■ DIRECTIONS:
Below are entries; copy exactly the lines from the one with "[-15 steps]" through the one with "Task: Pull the", both included, and leave out the rest.

(Records excerpted from a collection)

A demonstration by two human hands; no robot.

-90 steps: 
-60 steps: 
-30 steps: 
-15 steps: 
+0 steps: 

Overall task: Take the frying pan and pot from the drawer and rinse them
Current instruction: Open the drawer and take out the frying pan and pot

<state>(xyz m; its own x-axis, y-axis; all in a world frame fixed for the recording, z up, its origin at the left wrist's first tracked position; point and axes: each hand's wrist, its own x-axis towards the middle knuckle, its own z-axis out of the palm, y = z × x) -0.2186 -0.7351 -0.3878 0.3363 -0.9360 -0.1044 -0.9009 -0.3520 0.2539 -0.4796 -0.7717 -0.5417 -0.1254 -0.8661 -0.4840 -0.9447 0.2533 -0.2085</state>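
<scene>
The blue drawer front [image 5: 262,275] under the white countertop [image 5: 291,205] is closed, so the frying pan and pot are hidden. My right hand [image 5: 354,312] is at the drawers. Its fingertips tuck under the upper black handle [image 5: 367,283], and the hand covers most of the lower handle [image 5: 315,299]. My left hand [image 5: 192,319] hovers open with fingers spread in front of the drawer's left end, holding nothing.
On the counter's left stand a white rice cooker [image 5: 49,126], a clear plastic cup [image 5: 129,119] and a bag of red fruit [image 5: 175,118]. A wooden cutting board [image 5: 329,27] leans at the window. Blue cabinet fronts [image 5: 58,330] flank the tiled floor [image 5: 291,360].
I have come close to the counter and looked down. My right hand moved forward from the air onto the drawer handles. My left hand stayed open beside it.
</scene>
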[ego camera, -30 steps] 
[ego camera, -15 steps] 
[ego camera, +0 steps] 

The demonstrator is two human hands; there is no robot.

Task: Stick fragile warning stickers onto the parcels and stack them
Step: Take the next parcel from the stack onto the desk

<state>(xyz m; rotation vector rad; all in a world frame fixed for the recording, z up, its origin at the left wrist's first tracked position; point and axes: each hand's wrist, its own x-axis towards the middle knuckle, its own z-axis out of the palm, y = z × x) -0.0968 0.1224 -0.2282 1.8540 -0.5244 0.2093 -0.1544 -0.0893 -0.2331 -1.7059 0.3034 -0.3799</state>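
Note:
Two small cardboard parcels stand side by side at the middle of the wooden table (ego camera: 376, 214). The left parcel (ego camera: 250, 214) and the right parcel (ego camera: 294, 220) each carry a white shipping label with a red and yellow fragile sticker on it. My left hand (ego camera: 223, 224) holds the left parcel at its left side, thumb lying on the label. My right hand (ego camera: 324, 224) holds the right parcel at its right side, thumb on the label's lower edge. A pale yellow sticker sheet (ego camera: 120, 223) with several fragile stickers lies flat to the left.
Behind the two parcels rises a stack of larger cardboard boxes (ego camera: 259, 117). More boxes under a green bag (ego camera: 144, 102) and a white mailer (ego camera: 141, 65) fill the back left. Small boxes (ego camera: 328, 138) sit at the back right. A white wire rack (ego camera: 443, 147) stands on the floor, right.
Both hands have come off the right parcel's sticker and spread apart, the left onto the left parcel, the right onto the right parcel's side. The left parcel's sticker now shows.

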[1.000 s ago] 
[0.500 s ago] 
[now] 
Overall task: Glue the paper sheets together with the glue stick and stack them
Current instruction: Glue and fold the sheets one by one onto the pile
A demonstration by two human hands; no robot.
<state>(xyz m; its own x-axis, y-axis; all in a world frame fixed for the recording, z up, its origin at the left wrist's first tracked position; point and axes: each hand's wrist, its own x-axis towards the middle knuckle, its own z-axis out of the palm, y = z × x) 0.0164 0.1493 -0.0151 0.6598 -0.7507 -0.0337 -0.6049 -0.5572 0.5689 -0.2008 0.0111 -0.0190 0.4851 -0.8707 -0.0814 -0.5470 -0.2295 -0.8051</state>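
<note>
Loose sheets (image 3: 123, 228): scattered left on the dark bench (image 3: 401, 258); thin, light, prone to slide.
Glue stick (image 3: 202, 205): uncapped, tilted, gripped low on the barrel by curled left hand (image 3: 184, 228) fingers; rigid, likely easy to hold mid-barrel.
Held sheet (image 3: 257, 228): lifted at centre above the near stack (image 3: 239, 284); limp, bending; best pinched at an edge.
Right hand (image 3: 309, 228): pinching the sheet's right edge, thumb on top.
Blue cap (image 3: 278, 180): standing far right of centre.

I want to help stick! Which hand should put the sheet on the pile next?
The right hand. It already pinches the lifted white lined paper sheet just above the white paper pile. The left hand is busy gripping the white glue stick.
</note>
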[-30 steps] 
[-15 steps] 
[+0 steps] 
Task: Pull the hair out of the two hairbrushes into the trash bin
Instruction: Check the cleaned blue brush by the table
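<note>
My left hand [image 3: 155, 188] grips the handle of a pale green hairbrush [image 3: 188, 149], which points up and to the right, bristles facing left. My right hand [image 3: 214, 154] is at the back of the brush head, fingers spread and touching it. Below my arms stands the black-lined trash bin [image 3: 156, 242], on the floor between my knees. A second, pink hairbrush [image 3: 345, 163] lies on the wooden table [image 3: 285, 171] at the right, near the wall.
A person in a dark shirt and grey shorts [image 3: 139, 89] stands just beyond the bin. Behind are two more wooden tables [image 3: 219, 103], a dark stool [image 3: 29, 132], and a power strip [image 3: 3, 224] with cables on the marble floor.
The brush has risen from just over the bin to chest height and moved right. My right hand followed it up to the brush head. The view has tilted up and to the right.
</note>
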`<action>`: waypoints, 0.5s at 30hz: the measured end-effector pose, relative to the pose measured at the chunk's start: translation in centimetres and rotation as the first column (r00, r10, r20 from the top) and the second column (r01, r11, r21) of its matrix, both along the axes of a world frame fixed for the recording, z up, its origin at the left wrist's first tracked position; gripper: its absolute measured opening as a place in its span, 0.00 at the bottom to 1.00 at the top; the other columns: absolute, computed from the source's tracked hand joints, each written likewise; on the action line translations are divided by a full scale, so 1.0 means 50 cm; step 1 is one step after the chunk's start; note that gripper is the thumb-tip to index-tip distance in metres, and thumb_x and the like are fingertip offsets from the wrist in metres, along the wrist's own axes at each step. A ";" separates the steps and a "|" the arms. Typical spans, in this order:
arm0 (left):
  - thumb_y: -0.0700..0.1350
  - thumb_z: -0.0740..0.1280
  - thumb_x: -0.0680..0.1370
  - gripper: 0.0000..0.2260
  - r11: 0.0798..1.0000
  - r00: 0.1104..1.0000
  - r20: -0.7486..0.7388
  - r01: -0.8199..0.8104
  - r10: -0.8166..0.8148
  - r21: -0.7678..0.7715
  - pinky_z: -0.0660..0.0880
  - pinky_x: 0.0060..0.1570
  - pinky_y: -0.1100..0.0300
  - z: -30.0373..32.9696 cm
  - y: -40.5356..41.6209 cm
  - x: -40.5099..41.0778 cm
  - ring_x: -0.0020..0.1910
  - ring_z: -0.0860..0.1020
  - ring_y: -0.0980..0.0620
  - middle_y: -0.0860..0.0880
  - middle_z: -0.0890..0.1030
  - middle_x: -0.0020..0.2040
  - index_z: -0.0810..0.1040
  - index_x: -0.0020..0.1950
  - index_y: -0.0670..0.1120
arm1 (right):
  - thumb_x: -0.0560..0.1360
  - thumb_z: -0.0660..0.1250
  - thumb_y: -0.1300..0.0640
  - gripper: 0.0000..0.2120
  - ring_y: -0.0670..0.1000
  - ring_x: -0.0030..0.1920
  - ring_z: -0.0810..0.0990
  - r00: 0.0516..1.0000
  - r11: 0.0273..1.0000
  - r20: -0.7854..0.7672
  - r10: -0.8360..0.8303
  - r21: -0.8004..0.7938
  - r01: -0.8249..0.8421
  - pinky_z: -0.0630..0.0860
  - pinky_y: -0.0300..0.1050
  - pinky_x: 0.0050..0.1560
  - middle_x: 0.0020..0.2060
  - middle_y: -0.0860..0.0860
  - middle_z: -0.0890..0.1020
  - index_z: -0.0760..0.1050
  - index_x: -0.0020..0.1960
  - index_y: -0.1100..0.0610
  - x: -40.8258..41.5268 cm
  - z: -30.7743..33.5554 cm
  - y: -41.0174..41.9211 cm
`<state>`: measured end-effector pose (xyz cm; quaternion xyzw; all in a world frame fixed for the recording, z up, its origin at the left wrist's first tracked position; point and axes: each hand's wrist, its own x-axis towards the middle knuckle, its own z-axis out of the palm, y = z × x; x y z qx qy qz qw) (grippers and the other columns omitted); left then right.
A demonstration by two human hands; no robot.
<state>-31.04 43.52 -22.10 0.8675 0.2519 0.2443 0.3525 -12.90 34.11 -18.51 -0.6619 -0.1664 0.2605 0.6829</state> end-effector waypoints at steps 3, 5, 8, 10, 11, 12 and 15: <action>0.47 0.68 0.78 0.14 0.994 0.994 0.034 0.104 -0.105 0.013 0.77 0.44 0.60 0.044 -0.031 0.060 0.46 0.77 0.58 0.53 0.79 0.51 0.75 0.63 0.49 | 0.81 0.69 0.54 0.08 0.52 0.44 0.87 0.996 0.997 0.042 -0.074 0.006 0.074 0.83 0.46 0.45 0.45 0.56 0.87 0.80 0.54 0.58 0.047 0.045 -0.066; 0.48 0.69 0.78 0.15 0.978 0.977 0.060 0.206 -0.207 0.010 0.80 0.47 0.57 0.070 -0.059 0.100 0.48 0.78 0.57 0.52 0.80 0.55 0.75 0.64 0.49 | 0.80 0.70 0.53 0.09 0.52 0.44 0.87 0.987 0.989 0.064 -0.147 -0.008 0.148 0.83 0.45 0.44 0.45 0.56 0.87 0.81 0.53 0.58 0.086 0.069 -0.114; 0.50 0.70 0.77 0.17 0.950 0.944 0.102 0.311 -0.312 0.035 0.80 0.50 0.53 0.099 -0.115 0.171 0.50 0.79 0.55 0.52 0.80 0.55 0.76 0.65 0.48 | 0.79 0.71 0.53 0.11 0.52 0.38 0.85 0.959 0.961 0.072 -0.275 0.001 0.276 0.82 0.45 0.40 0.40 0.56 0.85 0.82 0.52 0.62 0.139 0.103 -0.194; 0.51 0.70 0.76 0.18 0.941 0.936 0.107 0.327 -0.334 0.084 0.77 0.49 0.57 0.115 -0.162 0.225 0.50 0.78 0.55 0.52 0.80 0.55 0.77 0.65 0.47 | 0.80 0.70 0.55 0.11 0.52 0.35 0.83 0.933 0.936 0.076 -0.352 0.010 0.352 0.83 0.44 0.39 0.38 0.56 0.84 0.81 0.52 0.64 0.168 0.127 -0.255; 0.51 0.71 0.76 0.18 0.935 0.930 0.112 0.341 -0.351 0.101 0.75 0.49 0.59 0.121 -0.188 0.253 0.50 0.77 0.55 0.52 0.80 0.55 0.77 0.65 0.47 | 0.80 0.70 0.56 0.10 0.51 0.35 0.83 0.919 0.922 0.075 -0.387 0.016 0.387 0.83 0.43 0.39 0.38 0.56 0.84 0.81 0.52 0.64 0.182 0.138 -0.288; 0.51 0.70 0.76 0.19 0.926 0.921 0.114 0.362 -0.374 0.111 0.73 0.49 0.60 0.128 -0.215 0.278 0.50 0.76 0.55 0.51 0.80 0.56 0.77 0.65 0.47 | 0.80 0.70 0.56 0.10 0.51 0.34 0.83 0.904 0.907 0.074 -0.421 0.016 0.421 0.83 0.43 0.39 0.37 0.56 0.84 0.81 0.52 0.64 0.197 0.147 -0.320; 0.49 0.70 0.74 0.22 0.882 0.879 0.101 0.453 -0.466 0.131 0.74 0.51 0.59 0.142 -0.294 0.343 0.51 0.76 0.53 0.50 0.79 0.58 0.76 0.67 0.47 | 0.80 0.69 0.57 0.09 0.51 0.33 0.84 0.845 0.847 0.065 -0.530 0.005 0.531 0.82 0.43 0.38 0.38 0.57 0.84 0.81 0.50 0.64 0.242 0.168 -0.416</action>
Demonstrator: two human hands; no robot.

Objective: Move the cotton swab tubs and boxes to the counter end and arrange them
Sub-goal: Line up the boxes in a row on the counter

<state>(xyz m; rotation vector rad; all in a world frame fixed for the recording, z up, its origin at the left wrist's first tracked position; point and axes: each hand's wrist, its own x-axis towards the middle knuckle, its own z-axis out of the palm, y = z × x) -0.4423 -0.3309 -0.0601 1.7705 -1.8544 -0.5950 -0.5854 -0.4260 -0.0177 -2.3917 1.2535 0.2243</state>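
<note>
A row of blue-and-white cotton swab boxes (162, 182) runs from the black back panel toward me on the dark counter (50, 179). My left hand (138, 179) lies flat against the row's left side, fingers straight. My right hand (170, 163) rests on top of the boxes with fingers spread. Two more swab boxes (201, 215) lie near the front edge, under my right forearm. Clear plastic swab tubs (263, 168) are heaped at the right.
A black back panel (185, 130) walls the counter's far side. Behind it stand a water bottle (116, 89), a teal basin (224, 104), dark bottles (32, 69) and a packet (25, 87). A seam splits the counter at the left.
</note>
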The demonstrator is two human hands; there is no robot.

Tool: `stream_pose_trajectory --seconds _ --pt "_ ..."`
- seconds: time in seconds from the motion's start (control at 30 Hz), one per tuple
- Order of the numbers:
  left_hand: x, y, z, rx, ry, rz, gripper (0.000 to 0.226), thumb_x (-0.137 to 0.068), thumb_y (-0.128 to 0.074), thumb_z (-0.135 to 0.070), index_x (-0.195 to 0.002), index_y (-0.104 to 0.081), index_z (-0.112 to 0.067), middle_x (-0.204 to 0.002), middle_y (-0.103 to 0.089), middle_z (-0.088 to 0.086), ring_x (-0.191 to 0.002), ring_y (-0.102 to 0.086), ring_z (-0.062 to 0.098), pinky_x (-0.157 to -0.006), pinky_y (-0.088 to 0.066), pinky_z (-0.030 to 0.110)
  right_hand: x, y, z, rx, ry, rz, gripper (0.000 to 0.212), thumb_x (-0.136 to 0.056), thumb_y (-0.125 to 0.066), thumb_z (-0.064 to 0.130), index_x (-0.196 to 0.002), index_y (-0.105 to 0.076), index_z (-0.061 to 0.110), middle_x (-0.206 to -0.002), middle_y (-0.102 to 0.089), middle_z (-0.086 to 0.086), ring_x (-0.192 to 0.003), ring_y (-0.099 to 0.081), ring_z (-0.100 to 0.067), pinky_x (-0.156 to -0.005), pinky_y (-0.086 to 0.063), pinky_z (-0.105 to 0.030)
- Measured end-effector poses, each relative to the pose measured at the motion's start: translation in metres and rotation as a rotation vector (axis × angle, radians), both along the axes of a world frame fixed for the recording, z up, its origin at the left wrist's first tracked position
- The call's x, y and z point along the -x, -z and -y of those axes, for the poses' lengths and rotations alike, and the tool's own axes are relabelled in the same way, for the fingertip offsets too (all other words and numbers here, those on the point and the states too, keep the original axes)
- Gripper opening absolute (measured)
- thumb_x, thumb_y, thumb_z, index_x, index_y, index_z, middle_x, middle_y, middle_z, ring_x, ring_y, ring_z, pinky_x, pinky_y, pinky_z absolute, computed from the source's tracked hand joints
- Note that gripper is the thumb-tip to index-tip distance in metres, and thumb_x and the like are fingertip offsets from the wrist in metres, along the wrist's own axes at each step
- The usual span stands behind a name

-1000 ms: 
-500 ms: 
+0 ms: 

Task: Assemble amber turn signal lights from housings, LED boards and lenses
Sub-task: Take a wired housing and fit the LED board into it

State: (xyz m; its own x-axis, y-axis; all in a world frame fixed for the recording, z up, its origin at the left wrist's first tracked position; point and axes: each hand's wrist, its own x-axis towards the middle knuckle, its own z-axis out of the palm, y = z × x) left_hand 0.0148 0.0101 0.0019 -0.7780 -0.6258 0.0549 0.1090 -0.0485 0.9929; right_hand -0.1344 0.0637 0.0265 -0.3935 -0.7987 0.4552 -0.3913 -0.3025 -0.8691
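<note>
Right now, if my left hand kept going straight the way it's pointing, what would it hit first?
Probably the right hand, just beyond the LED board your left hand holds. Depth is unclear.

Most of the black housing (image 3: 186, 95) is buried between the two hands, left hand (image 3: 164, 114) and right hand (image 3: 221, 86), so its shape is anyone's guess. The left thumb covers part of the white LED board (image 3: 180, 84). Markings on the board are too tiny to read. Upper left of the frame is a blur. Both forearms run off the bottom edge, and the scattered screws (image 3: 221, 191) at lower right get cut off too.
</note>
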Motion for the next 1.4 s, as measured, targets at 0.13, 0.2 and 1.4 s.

■ THE COMPLETED TASK:
[-15 steps] 
[+0 steps] 
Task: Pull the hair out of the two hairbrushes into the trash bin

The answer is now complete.